A searchable, downloadable PDF of the original review appears below. Ian McPhee is on the staff of Peace River Bible Institute, Sexsmith, Alberta.
All Things for Good. Thomas Watson, Banner of Truth edition: 1986.
Here is a short, attractive printed book which addresses the question, “Why do bad things happen to good people?” As the title hints, it is an expanded commentary on Romans 8:28. Readers of English church history will recognize the author as that Watson whose devotional commentaries on the shorter catechism, the beatitudes, the ten commandments, and the Lord’s prayer have been repeatedly reprinted in recent years. It was first published under the title A Divine Cordial, in 1663, the year after Watson and some 2,000 other English puritan ministers were ejected from their pulpits by royal decree. Despite these difficult circumstances which acquainted him so intimately with his topic, Watson writes with a warmth and conviction controlled by a delightful pastoral style which speaks clearly of his own maturity in grace and eminent fitness to tell us about Romans 8:28. In this edition the publishers maintain their usual high standards of printing and binding. The cover photograph however — storm clouds over Inverness — is a bit misplaced geographically, as the author laboured in England, but this should not prove offensive to most Presbyterians, and would probably not have occurred at all to the editors!

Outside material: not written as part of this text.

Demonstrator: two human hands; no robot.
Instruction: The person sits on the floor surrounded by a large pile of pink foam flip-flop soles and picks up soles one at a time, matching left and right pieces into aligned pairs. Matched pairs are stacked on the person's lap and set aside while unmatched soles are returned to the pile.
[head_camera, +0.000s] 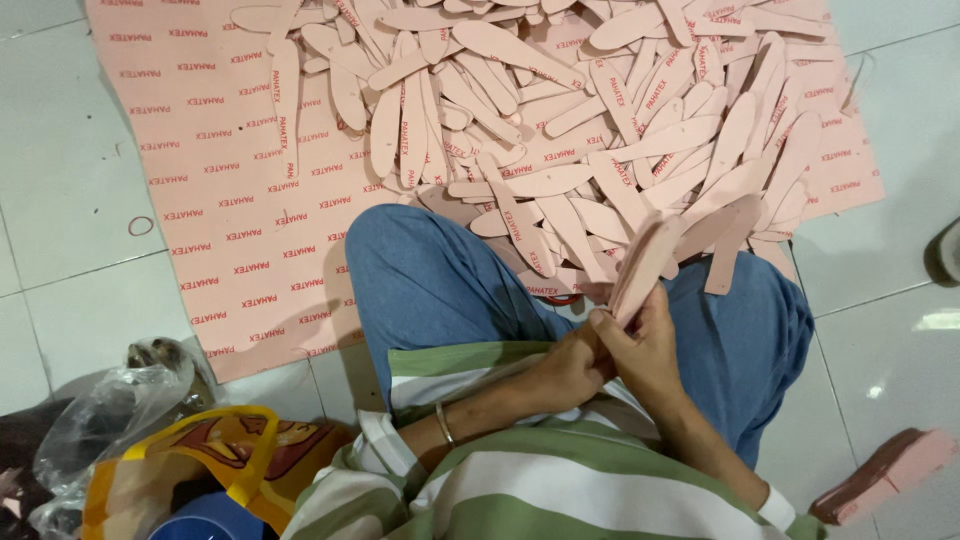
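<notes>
Both my hands meet above my lap and hold a small stack of pink insole-shaped cutouts that points up and away from me. My right hand wraps the stack's near end. My left hand, with a thin bangle on its wrist, presses against the stack from the left. I sit on the floor in blue jeans and a green-and-white striped shirt.
A large pile of loose pink cutouts lies on a pink printed sheet spread over white floor tiles. A clear plastic bag and a yellow-orange bag sit at lower left. Another pink stack lies at lower right.
</notes>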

The opening chapter surveys, in paragraphs rich with scriptural allusion and illustration, eight of the “best things” which work for the good of the godly. Watson never lets an important thought dangle alone in the mind of his readers, but joins it immediately to some colourful image from a relevant passage of Scripture. So the mercies of God are said to make the Christian “fruitful… He does not do with his mercies as Israel with their jewels and ear-rings, make a golden calf, but, as Solomon did with the money thrown into the treasury, build a temple for the Lord” (p. 18). Watson reminds us in this chapter of the ministry of angels, surveying their functions on behalf of the Church in life, death, and at the day of judgement. Here are helpful truths easily forgotten in our sophisticated age. Chapter two examines the evils of “affliction . . . temptation … desertion… and sin,” and shows the covenantal basis of God’s dealings with his people. Watson’s approach to such hard experiences reflects the puritan’s view of sanctification through spiritual warfare against unseen enemies, and may not be recognizable to contemporary exponents of a “health, wealth and victory” kind of triumphalist spirituality. But his exposition of the gracious workings of God through trials, and his description of the faithful Physician, Father, and Friend who works all for the good of his Church, is surely a worthy theology for our renewal today. While we search this book in vain for new insights into the use of spiritual gifts, there is much here about the effect of spiritual grace and the practical results of knowing the God at work not in the spectacular and sensational, but the God whose hand and providential care is the confidence of believers. Watson shows how the effect of grace is to make us think no work”… too mean for us,” but we will readily visit the sick, relieve the poor, wash the saints’ wounds, and take gladly the “meanest” office of love to Christ and his members (p. 87). Here also is a theology for renewal! His chapter on “The evil of sin works for good to the godly” is worth many times the price of the book, as is the lengthy section on love for God, that “most abiding grace.”
The author concludes with two chapters on the believer’s calling, in which he demonstrates a healthy biblical balance. On the one hand Watson reminds us of what Scripture tells us of our natural spiritual helplessness when God summons us in the gospel out of our “vassalage, darkness, impotency, pollution, and damnation.” But he also includes a powerful appeal to exercise our responsibility and walk in a way worthy of God’s call. A final chapter discusses the gracious purpose of God which is the cause of our salvation and our ground of assurance. Many would dismiss these ideas today as the result of the impact of a feudal authoritarian sociology on puritan thinking, and express relief that the Spirit has led us beyond such ideas. For others of us, how ever, these lines are evangelical bedrock, the missing element in modern renewalist thinking. Here God retains the honour of his Name in the gospel of grace, and sinners learn the only explanation we should be found among the blessed company of apostles and martyrs of Jesus. Watson’s book has found a place in my “read again next year” shelf, and I commend it to yours.